Surat Terbuka (tentang Sultan Hamid II) untuk Rakyat Jelata dan Para Pemimpin Negara Jelang HUT ke-75 Republik Indonesia Tercinta

Surat Terbuka (tentang Sultan Hamid II) untuk Rakyat Jelata dan Para Pemimpin Negara Jelang HUT ke-75 Republik Indonesia Tercinta
Umbul-umbul yang terpasang dalam gerakan rakyat di bumi khaTULIStiwa dan merebak ke Kalbar serta belahan kepulauan Nusantara


Oleh: Nur Iskandar

Sultan Hamid, Beliau ‘rrruar’ biasa pengorbanannya bagi Bangsa dan Negara tercinta ini. Lahir dan dimakamkan di Kota Pontianak. 1913-1978. Ia figur pendiri Bangsa bersama Soekarno-Hatta di kala muda dan mengelola negara. Bersama Bung Karno sejak di ITB, lalu ia memperoleh beasiswa di Breda-Belanda, hingga merancang Lambang Negara Republik Indonesia dalam Kabinet RIS. Ia tokoh federalis yang kini diejawantahkan ke dalam struktur NKRI dengan bentuk parlemen bikameral, ada Dewan Perwakilan Daerah (DPD-RI) yang seyogianya memasang bendera yang melekatkan gambar Sultan Hamid sebagai tokoh pejuangnya. Berkatalah ilmuan demokrasi Chusnul Mar’iyah di pentas Indonesia Lawyers Club “Secara ketata-negaraan NKRI sekarang ini terus terang berbentuk presidensial rasa parlementer.” Begitupula analis ekonomi Indonesia Faisal Basri menegasikan federalis dengan otonomi yang hakiki. Otonomi sepenuh hati.

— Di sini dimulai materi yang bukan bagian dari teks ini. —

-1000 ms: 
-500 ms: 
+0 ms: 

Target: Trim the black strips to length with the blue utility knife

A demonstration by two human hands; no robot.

Sultan Hamid nyata merupakan Bapak Pemersatu Bangsa. Kaji perannya sebagai Sultan VII Qadriyah Pontianak yang kemudian memegang amanah sebagai Kepala Daerah Istimewa Kalimantan Barat (DIKB) serta Ketua BFO se-Nusantara. Ia tinggalkan karir militernya di KNIL. Ia menggantikan ayahnya Sultan Moehammad–sultan ke-VI Qadriyah yang tewas dibunuh Dai Nippon – Jepang (1942-1944) dan jenazah ayahnya baru diketemukan pada tahun 1946.